One potential workaround is to add __GL_SYNC_TO_VBLANK=0 to /etc/environment. Although I also plan on investigating other workarounds.

If anyone reading this has performance problems without using the NVIDIA driver then please open a new bug by running: ubuntu-bug gnome-shell

4 Likes

Yes that’s a Xorg driver bug which usually only annoys NVIDIA users (because everyone else is using Wayland instead). The problem is that Xorg always updates both monitors together and sometimes it will choose to do that only at the rate of the slower monitor. The workaround is to set __GL_SYNC_DISPLAY_DEVICE to be equal to the name of the faster monitor (from xrandr).

2 Likes

Wow. You da man. Okay what about applying the workaround and moving from xorg to wayland. What do you recommend

I wish I could recommend Wayland for NVIDIA, and it might be OK for you, but there are too many bugs in NVIDIA Wayland sessions.

Instead it’s probably best to stick with Xorg and:

  1. Edit /etc/environment and add:
    __GL_SYNC_TO_VBLANK=0
    
    At a guess, that will remove the need for the __GL_SYNC_DISPLAY_DEVICE workaround too.
  2. Reboot.
2 Likes

Hi @vanvugt looks like this is working beautifully. I will be testing for the whole week so if you need to assign me anything else to test and provide feedback in the proper bug report links, I will be happy to assist you in any way. Thank you friend, this helps me while working on the computer.

Hello @vanvugt , after reading your amazing explanation, I’m left wondering, is triple buffering Wayland only? The benefits of triple buffering disappear in my case when I’m using Xorg.

My hardware (asus vivobook 14 m413da, amd 5 3500U, radeon vega 8) has very strange performance on most desktop environments, showing bad frame rates specially on window manager specific animations (like gnome’s overview, kde’s and cinnamon’s different fancy animations).

This hardware renders Windows 10/11 animations perfectly and lots of intensive tasks (in both win and linux) without issue, but window manager animations in linux? Nope.
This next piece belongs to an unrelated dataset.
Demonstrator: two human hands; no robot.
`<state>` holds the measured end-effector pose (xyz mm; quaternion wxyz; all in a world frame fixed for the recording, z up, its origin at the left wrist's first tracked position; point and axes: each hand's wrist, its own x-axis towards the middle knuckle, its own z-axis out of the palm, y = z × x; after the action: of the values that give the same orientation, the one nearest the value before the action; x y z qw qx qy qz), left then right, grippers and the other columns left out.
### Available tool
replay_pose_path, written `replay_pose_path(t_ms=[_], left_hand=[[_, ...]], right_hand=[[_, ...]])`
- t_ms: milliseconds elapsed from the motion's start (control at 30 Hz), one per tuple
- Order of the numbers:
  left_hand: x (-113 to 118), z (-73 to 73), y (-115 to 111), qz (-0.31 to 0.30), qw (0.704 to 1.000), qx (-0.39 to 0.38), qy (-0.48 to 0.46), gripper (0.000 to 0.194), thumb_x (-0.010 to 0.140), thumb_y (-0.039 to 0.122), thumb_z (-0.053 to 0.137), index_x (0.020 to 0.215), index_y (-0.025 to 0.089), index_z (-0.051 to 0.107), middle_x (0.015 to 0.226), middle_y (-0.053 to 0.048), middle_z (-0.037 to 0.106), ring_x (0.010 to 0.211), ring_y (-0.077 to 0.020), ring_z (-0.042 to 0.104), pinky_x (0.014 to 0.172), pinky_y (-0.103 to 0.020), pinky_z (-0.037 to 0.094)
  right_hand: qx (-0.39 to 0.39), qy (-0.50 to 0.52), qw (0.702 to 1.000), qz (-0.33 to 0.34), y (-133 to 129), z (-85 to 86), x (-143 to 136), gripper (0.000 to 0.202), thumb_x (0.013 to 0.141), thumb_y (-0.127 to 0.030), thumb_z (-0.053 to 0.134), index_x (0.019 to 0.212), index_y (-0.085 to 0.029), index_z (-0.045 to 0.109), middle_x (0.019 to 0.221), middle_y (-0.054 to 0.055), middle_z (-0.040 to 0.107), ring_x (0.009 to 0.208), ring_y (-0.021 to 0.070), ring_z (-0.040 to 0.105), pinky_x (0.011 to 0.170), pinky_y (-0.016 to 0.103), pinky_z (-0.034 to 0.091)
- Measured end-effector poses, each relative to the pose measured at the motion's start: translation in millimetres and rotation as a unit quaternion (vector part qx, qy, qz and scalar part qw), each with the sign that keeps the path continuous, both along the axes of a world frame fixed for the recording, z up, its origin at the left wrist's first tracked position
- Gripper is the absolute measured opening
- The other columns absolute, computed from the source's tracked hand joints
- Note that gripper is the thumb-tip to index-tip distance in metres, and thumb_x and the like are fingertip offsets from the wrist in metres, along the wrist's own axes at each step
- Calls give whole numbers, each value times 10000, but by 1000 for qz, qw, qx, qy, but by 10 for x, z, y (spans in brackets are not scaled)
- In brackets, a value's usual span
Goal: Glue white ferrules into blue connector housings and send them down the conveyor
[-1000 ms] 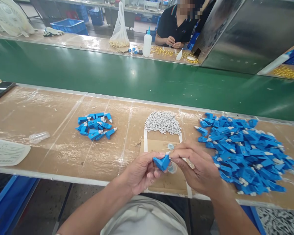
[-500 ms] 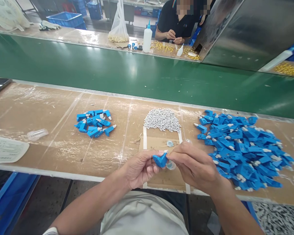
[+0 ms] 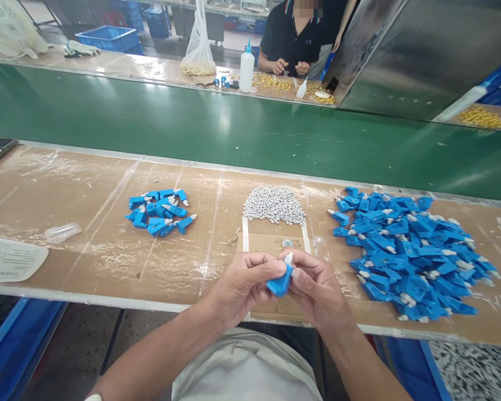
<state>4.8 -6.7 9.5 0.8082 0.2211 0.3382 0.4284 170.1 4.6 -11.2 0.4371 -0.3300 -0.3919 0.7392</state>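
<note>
Between my two hands, near the table's front edge, is a blue plastic part [image 3: 280, 283] with a white tip pointing away from me. My left hand [image 3: 244, 287] grips it from the left, thumb on top. My right hand [image 3: 319, 287] pinches its right side with thumb and fingers. Just beyond lies a mound of small grey-white pieces [image 3: 274, 204]. A large heap of similar blue parts with white tips [image 3: 413, 250] spreads to the right, and a smaller group of blue parts [image 3: 161, 211] lies to the left. A small clear dish [image 3: 288, 243] shows partly behind my fingers.
A green conveyor belt [image 3: 171, 125] runs across beyond the cardboard-covered table [image 3: 108, 262]. Clear plastic tube [image 3: 62, 232] and a paper sheet [image 3: 12, 257] lie at left. Across the belt, a person [image 3: 294, 44] sits behind brass-coloured pieces [image 3: 272, 82] and a white bottle [image 3: 246, 69].
The blue part has turned so its ridged face and white tip show. My right hand has come in closer around it. Across the belt, the person's hands have moved apart.
</note>
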Motion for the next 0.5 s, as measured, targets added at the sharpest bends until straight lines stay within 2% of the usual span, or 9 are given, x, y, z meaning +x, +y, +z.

Triple buffering fixes the issue on Wayland, making Gnome go completely smooth even on a high load on battery power (truly amazing!). BUT, for some reason, the bad frame rates on the overview return on Xorg.
Aside the main question, “is triple buffering Wayland only?”, do you have any idea where things might have gone wrong to display animations so badly in so recent hardware (2019)? No amount of smart searching and asking on diverse forums lead to any solution.

@raxelgrande,

Triple buffering applies to both Xorg and Wayland. In fact it was working on Xorg about a year earlier than Wayland, and then the remaining year was spent fixing the Wayland issues.
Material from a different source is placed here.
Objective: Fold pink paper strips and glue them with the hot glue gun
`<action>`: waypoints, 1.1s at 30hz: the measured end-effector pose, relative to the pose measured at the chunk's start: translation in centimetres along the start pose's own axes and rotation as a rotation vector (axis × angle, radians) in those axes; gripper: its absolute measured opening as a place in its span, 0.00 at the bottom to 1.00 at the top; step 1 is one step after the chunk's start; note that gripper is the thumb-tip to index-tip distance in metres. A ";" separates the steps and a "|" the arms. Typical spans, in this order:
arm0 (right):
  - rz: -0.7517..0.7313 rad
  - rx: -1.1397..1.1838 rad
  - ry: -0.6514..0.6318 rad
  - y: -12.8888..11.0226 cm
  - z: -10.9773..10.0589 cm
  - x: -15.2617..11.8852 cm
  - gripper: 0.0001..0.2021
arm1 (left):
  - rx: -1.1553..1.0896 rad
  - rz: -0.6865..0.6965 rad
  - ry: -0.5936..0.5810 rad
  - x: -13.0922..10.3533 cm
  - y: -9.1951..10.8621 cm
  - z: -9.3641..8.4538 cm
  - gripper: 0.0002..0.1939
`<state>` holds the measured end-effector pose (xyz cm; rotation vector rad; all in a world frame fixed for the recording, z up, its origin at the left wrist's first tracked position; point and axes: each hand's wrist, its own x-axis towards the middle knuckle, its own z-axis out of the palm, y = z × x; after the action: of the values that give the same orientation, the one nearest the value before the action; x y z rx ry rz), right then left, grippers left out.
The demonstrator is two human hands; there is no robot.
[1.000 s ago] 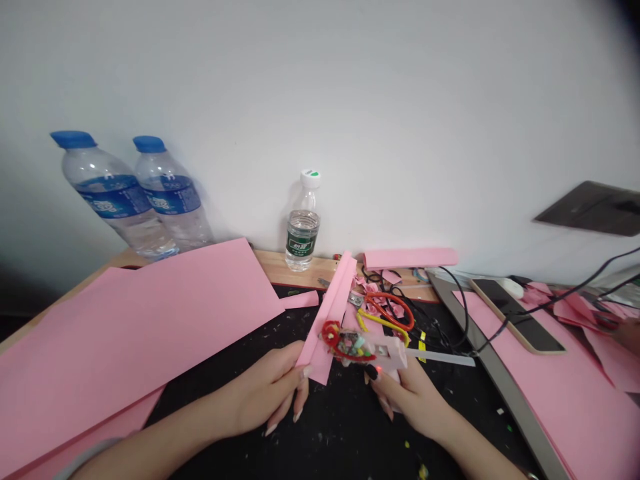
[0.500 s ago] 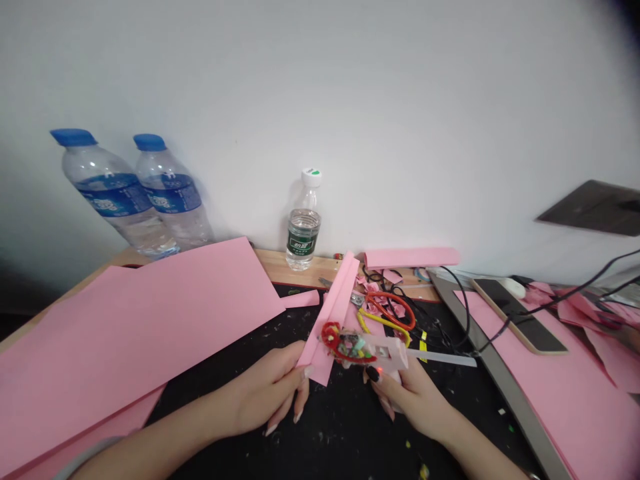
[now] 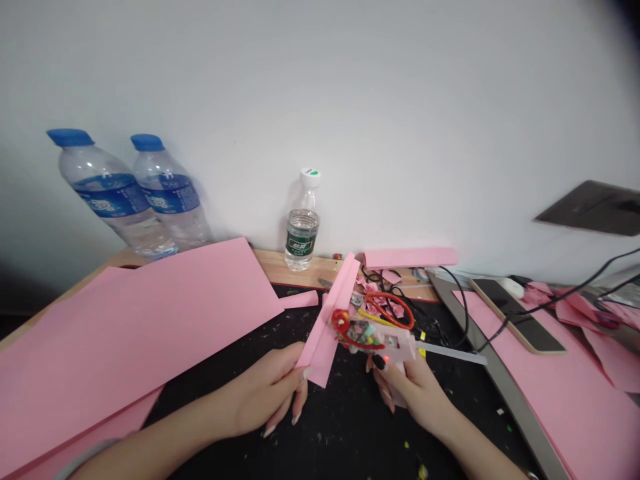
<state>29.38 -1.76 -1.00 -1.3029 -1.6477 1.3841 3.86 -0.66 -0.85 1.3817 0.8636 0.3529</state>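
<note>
The desk [image 3: 273, 265], partly covered by a black mat [image 3: 345, 447], extends in front of the green-labelled bottle [image 3: 301, 230]. A large pink sheet [image 3: 190, 300] lies left of and nearer than the bottle. In front of the bottle, the left hand [image 3: 267, 390] pinches the near end of a folded pink strip [image 3: 320, 350]. Nearer and to the bottle's right, the right hand [image 3: 420, 390] grips a glue gun [image 3: 407, 347], glue stick [image 3: 453, 353] projecting behind; its decorated front overlaps the strip in view, contact undeterminable. A red looped handle [image 3: 411, 313] lies beyond the gun.

Probable faults: a stray sweep of the hot nozzle could smear or crease the strip or burn the left fingers; slack pinching could let the folds spring apart. Compared with the preceding frame, the gun sits slightly farther right of the bottle; the strip is nearly unchanged.
</note>
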 end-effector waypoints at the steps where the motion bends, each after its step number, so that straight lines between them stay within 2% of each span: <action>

Prior to triple buffering (e.g. Ubuntu 20.04) I would expect Xorg to perform better than Wayland because being a separate process grants it some of the asynchronous benefits of triple buffering. After triple buffering (Ubuntu 22.04 and later) I expect Wayland should perform better as the asynchronicity is about the same but there is no round trip between two different display server processes on every frame. So that’s the first area where Xorg is slower.

Here’s a list of reasons why Xorg might perform worse:

  • Extra round trip between the gnome-shell and Xorg processes on every frame.
  • Xorg drivers mostly can’t handle multi-monitors well and may stutter (LP#1820832).
  • Multi-GPUs: This logic is very different between Xorg and Wayland. Mostly I expect Wayland to be slower (tracking in mutter#2315) but it’s theoretically possible that the Xorg driver you have is less efficient at this than mutter’s Wayland implementation. This is an issue that many laptop owners will hit unknowingly when they plug in a monitor and that port is wired to a discrete GPU.
  • The Xorg driver fails to provide 3 or 4 framebuffers. That would cause serious stutter (or crashes) but I have not seen it happen on desktop drivers yet.
3 Likes

@raxelgrande, I am testing with AMD now and can confirm Wayland sessions are more responsive than Xorg as expected. But nothing buggy and no “bad frame rates”.

To get your Xorg performance issue investigated further, please log in to “Ubuntu on Xorg” and then run:

ubuntu-bug gnome-shell
2 Likes

These performance tips are awesome. Ubuntu is now smoother than ever on my Chromebook with Intel UHD 600 Graphics!

@raxelgrande, are you using Ubuntu 22.10? I was able to reproduce the problem you describe after switching back to Intel graphics: https://launchpad.net/bugs/1989582 and have traced it to a regression in mutter 43.

2 Likes

When I run sudo nano /etc/environment if I want to include the two commands you mentioned above to help test on my own Nvidia MX150 GPU/Intel hybrid laptop setup running Xorg, should /etc/environment look like the following below or does it all need to go within the first line in the quotes? Appreciate any clarity thank you. Running Ubuntu 22.04.1 LTS, btw.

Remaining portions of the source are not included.